The book can simply be enjoyed as a gripping story of life in the un-drained Somerset marshlands after the deeply divisive English Civil War. It features her relationship with her Puritan father, two very different husbands and James Petiver, famous as a pioneer of Lepidoptera studies. It also comments on the very limited legal rights, especially those of inheritance, afforded to women and there is also much study of her varied relationships with the estate workers, particularly after the failed Monmouth rebellion. Eleanor is wilful and determined, a ‘free spirit’ whose pursuits set her at odds with the norms society imposed on the behaviour of ‘genteel’ ladies. She tries to persuade her cook and maid to leave windfalls for feeding butterflies and her rearing of species throughout their life cycle increasingly feeds the rumours about her being a witch and a lunatic.
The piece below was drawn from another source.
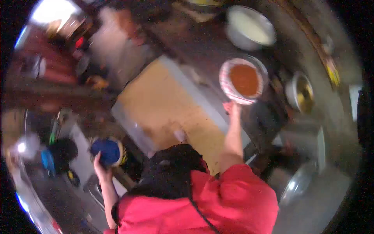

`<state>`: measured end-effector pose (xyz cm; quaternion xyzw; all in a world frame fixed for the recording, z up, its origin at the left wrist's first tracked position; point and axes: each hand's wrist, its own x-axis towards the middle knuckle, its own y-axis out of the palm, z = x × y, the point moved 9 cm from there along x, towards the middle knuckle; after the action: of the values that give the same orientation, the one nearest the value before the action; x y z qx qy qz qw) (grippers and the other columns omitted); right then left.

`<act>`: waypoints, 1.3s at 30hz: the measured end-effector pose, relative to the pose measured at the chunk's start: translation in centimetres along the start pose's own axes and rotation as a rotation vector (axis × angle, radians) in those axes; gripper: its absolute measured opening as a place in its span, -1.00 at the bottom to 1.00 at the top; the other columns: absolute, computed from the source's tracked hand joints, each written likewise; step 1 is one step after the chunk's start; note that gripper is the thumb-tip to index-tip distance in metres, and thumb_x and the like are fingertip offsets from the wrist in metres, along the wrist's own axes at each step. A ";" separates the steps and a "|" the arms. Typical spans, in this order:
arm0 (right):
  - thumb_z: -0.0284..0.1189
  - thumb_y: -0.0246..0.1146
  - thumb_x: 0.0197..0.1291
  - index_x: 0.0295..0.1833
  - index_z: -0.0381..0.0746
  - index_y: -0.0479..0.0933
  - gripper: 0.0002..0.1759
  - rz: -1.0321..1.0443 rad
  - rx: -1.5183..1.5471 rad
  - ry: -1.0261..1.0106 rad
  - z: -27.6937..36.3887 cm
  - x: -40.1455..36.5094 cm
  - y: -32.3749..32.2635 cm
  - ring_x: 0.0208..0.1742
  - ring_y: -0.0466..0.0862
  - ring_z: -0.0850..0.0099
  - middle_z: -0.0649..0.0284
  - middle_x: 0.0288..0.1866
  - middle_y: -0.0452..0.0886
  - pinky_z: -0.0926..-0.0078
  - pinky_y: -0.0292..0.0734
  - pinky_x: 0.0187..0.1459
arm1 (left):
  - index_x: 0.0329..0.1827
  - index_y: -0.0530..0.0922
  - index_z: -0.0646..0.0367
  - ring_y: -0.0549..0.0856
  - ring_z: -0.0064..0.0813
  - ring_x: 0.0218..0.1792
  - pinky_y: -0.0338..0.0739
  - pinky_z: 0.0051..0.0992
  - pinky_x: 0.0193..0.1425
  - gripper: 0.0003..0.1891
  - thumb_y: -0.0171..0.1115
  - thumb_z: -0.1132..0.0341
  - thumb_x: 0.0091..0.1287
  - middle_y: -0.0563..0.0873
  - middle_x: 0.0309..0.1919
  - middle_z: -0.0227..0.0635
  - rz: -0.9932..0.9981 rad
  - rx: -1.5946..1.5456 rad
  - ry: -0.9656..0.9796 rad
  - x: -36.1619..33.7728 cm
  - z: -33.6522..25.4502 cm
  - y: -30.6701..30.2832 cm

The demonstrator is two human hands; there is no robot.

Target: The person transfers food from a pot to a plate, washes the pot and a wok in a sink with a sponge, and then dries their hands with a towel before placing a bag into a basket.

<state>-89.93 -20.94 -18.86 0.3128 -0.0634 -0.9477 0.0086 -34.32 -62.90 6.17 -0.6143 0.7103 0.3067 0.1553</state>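
On the left, my left hand (pixel 102 169) is at the edge of a round blue container (pixel 106 152) with a pale rim; a finger or thumb lies over its near side, and the other fingers are hidden or blurred. Out in front on the right, my right hand (pixel 233 108) grips the near edge of a bowl (pixel 226 84) with a pink-and-white pattern. Orange-red contents (pixel 244 80) fill this bowl. It overlaps a clear or metal rim behind it.
A yellowish board (pixel 167 97) with grey edges lies between my arms. Beyond the patterned bowl stands a metal basin (pixel 233 29) of pale contents. A pot (pixel 292 93) with yellowish contents is at the right, a shiny metal lid or bowl (pixel 298 183) at lower right. The frame is blurred.
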 end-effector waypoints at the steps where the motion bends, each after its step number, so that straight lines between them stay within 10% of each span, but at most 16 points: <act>1: -0.18 0.21 0.09 -0.27 -0.34 0.45 -0.62 0.071 -0.109 0.106 -0.3 -1.3 1.5 -0.43 0.65 0.29 0.09 -0.45 0.58 0.38 0.60 -0.42 | -0.14 0.53 0.18 0.55 -0.39 -0.08 0.40 -0.37 0.07 -0.74 0.18 0.30 0.11 0.60 -0.14 -0.33 -0.054 -0.051 0.011 -0.3 0.7 -0.2; 7: -0.20 0.22 0.09 -0.17 -0.28 0.43 -0.63 0.913 -0.673 0.088 -8.4 -16.5 24.4 -0.40 0.65 0.30 0.13 -0.34 0.61 0.44 0.59 -0.39 | -0.18 0.55 0.14 0.57 -0.44 -0.16 0.40 -0.42 0.03 -0.72 0.23 0.22 0.07 0.63 -0.20 -0.36 -0.233 -0.050 -0.097 -2.6 3.7 -1.5; 11: -0.20 0.32 -0.03 0.21 -0.21 0.27 -0.30 1.664 -0.735 -0.748 -7.9 -42.3 39.0 0.28 0.28 0.16 0.03 0.20 0.33 0.33 0.20 0.24 | -0.10 0.52 0.29 0.63 -0.39 -0.26 0.51 -0.39 -0.10 -0.66 0.19 0.28 0.10 0.64 -0.19 -0.27 -0.229 -0.074 0.007 -4.8 3.8 -3.2; 15: -0.07 0.39 -0.19 0.34 -0.27 0.02 0.04 2.107 -0.766 -0.514 -14.7 -58.0 41.4 0.40 0.03 0.13 -0.06 0.37 0.03 0.28 0.00 0.33 | 0.06 0.42 0.08 0.56 -0.48 -0.13 0.46 -0.38 -0.06 -0.60 0.22 0.18 0.18 0.56 -0.10 -0.34 -0.129 -0.410 0.082 -7.0 4.4 -6.7; 20: -0.13 0.40 -0.18 0.33 -0.33 0.01 0.03 2.329 -0.654 -0.423 -24.3 -68.8 41.2 0.30 0.23 0.21 -0.05 0.29 0.18 0.36 0.12 0.27 | 0.11 0.36 0.16 0.51 -0.49 -0.02 0.41 -0.42 0.04 -0.61 0.07 0.17 0.29 0.53 -0.03 -0.35 -0.376 -0.655 0.263 -11.5 4.5 -17.3; 31: -0.37 0.10 0.16 0.19 -0.34 0.27 -0.51 2.100 -1.057 0.400 -51.2 -81.5 36.1 -0.08 0.48 0.49 0.21 -0.03 0.50 0.56 0.36 -0.03 | 0.13 0.37 0.17 0.47 -0.42 0.08 0.30 -0.36 0.18 -0.61 -0.08 0.12 0.36 0.51 0.07 -0.36 -0.538 -1.060 0.410 -17.1 8.5 -43.5; 35: -0.53 -0.02 0.21 0.09 -0.27 0.35 -0.68 1.358 -0.801 0.735 -53.9 -80.1 38.2 -0.18 0.48 0.48 0.31 -0.15 0.50 0.51 0.38 -0.12 | 0.12 0.38 0.18 0.50 -0.36 0.05 0.34 -0.31 0.16 -0.64 -0.04 0.18 0.34 0.54 0.03 -0.34 -0.667 -0.959 0.339 -19.5 7.7 -53.2; 39: -0.56 -0.07 0.22 0.08 -0.23 0.37 -0.69 1.220 -0.735 0.686 -57.1 -78.3 40.4 -0.25 0.51 0.45 0.31 -0.20 0.51 0.45 0.43 -0.19 | 0.07 0.40 0.21 0.55 -0.36 -0.03 0.41 -0.32 0.08 -0.68 -0.02 0.23 0.33 0.56 -0.02 -0.30 -0.865 -0.692 0.346 -19.2 6.2 -65.4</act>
<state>5.99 -63.16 -12.92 0.4749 0.0997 -0.5865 0.6485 31.77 -47.83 -3.15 -0.9049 0.2682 0.3247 -0.0615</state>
Her scientific life blossoms when she meets James Petiver, who has an apothecary ’s shop in London. Through him she also gets to know Hans Sloane, John Ray, Sir Francis Bacon and others dedicated to the study of butterflies. Even here she initially has to dress as a boy to get involved. She is then immersed in the early work related to giving butterflies a proper nomenclature, and deciding on the common names of British species that we still use today. There are many passages relating to fieldwork, covering such species as the Swallowtail, Large Copper and the Purple Emperor, and the continuing discoveries related to life cycles and larval food plants. Petiver also has a wide list of very active correspondents and collectors, many abroad.

I won’t divulge the ending but just conclude by saying I thoroughly enjoyed the novel itself and the fascinating and detailed account of the infancy of Lepidoptera studies in our country – and regrettably how much of this has now gone, with many of our rarer species in decline.